Many offer activities according to abilities and interests.

Sleepygran Tue 21-Mar-23 01:42:14

My mil said she wanted to move into a care home a number of years before she actually needed to.
We took her to see a few and there was always something not quite right with every one,so she did it do it u tiles she had to following a fall and broken hip.
It turned out she didn’t like it.What she really wanted was either her son or daughter to move in with her at her house without their respective spouses!
She’s maybe tired,she may have had a few scares like almost falling,and no one sees her for a few days after.would she consider one of the wrist or neck alarms?
But if she’s got her full factualities you can only help to enable her.
Good luck to you all.

CocoPops Tue 21-Mar-23 02:21:13

Perhaps at 92 your MIL simply wants to relinquish the responsibility of running her own home and enjoy having no housework to do. Maybe she is ready for an easier, more restful life and feels a retirement home is a safe place where there will be company, meals in a dining room and where there will be staff to support her for her remaining years.

fancythat Tue 21-Mar-23 06:55:51

If she is adamant, help her look at as many as it takes, until she has made up her mind which one.

Only she knows how she feels within herself.

Kryptonite Tue 21-Mar-23 08:05:07

She may change her mind. My mum (96) considered it a few times, but came to the conclusion that she liked keeping some measure of independence and has people/family popping in. She has visited friends in care homes and so is making an informed choice. But her mobility is quite difficult, so that may in time be a decider for her. These nonogerians are truly inspiring.

Allsorts Tue 04-Apr-23 06:36:16

Cloudscape, first can I say what a lovely person you must be, you are obviously very fond of mil and want her happy. I do wonder however, if perhaps she is not coping as well physically, the suggestion of trying the care home for a while sounds good. It would save two moves. As you age everything takes longer and you age are no longer do thise tasks you found easy. I would however make sure where residents sit round in circles but there is the opportunity for lots of social interaction. Some posters do come over as a bit dismissive and judgemental, best to ignore.

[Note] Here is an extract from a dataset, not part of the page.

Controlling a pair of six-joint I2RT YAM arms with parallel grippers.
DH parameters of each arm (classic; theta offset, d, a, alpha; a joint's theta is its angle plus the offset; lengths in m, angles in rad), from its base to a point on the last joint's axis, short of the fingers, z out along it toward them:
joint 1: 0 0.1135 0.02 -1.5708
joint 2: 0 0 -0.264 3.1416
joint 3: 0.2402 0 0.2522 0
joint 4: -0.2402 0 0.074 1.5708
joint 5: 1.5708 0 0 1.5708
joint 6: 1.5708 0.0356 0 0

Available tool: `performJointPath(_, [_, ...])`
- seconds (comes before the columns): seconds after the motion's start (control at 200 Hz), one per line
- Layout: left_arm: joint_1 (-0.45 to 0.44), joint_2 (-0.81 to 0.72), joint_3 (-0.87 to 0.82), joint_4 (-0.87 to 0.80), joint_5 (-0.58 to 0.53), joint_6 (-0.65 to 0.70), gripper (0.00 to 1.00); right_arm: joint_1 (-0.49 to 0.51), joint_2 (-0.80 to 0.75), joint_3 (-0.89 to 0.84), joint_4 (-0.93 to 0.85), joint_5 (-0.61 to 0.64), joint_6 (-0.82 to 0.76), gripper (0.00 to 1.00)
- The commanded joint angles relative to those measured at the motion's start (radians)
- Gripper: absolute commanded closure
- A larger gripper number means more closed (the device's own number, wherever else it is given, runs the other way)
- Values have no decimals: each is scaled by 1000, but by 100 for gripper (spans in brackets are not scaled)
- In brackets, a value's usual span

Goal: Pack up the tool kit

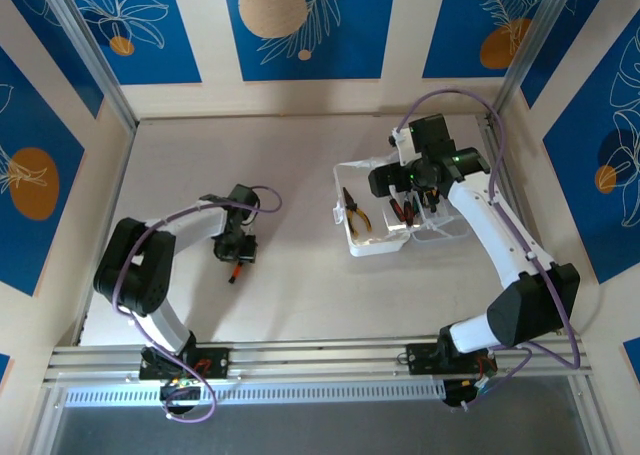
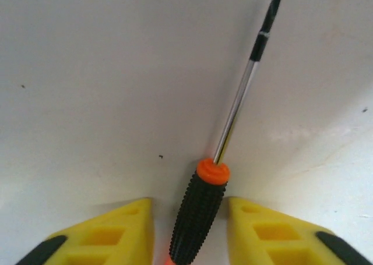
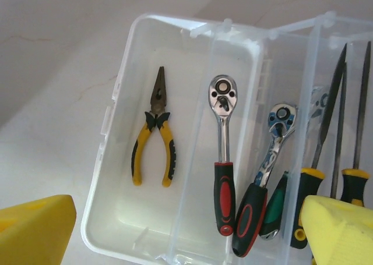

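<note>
1. Tool kit case (image 1: 372,247), translucent white, lies open on the table (image 1: 290,155) in the top view, right of centre and in front of the right arm.
2. Yellow-handled pliers (image 1: 356,213) lie in its left compartment; more tools sit in the compartments further right, partly under the arm.
3. Over those right compartments hangs the right gripper (image 1: 412,197); from this height its jaws cannot be judged.
4. Well to the left of the case, the left gripper (image 1: 236,260) points down at the table onto a screwdriver (image 1: 234,273) with an orange end.
5. From the left wrist, the screwdriver (image 2: 210,195) lies on the bare table (image 2: 87,102), its black ribbed handle with an orange collar toward the camera and its steel shaft pointing away.
6. Both yellow fingers (image 2: 116,233) of the left gripper (image 2: 191,236) flank that handle closely. I cannot tell whether they actually pinch it.
7. From the right wrist, the case (image 3: 102,177) lies directly below, divided by clear walls.
8. Its left compartment holds the pliers (image 3: 154,137).
9. Next comes a metal ratchet (image 3: 222,154) with a red-and-black grip, then a second ratchet (image 3: 265,172) leaning over the divider beside it.
10. Slim yellow-and-black-handled tools (image 3: 312,183) lie at the right edge.
11. Spread wide, the right gripper (image 3: 186,230) has its yellow fingers (image 3: 35,227) at the two lower corners, holding nothing.
</note>
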Motion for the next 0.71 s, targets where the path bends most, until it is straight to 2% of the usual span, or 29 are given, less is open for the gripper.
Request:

Caramme Tue 04-Apr-23 11:06:05

When my Mum decided, at 89, that she wanted to go into a care home it was because, although she appeared to be coping well, she felt very insecure and vulnerable, aware that her situation wasn’t going to improve and needing the reassurance that even at night there was always someone close at hand. Nor did she want to be bothered with the routine upkeep of her home. Sadly she had a stroke before we could arrange that and eventually had to go into a nursing home, rather than the purely residential home she preferred.
Looks like you have done the right thing by visiting homes and finding a decent one. The only advice I would give is, if your Mum is mentally fit, avoid homes that take dementia patients as she might find that distressing. There is probably a waiting list for a good place so this would give your Mum time to be sure this is what she wants. In the meantime try to get an LPA in place if you don’t already have one, it will make life much easier for you all.

Hetty58 Tue 04-Apr-23 11:27:56

cloudscape, I wouldn't want to start over by 'moving house' at 92 either.

My aunt moved into a lovely
hotel until she really did need a nursing home. She was 'Tired with everything, running a house, shopping and cooking!' Fair enough at that age, surely?